I have been updating my apps to recent streamlit versions. There, the old cache has been deprecated in favor of caching resources and data. Unfortunately, this seems to imply that hash_funcs are also deprecated. I find this very unfortunate and I wonder whether an alternative is even possible or whether the deprecation means that I won’t be able to use caching for my function in the future.
import streamlit as st
class Predictor:
def __init__(self, model_name):
self.model_name = model_name
self.model = get_model(model_name)
@st.cache_data(show_spinner=False)
def predict(query: str, predictor: Predictor):
# ... some code to use predictor to predict with query as input data that returns a prediction
# While predictor might not be hashable, a hashfunc would be very useful
# because then we can simply specify {Predictor: lambda predictor: predictor.model_name}
# because the model_name is the distinguishing factor
@st.cache_resource(show_spinner=False)
def get_model(model_name: str, no_cuda: bool = False):
# ... some pytorch code to return a model specific to model_name
I do not see how I can use the cache in predict with the current implementation because I cannot use hash_funcs. I canot simply ignore the predictor variable because of course different predictors/models should return different results. I could easily distinguish between them with hash_funcs by using their model_name property.

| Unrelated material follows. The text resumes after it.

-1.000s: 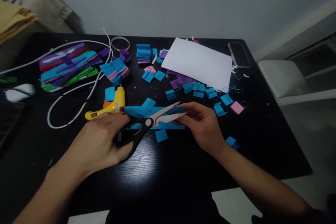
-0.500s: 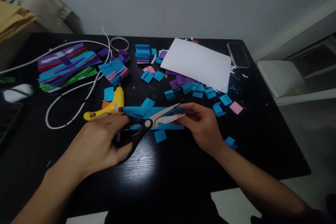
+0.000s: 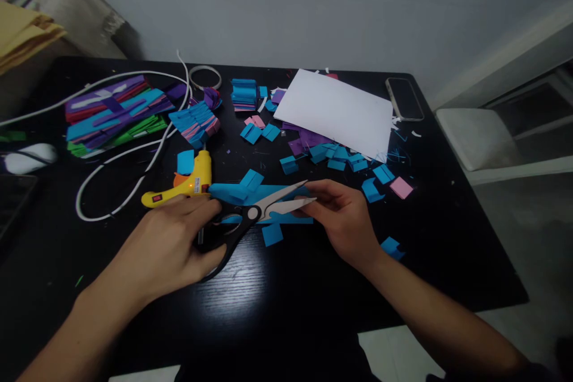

What would be the current recommended way of using cache in the predict function above? Note that Predictor actually has a lot of input arguments so I would not like to have the Predictor init inside the predict function.
I don’t know if this is the official solution, but it is more a hack that came to my mind:
@st.cache_data(show_spinner=False)
def predict(query: str, _predictor: Predictor, model_name: str):
# _predictor: disables hashing for this argument
# model_name: just pass predictor.model_name and therefore make the call unique?
I see what you mean, thanks. That would work but is of course not optimal. (And linters won’t like it - unused argument.) Was hoping there was a better solution but thanks for the suggestion.
If a more optimal/official solution is available from others I am glad to hear it.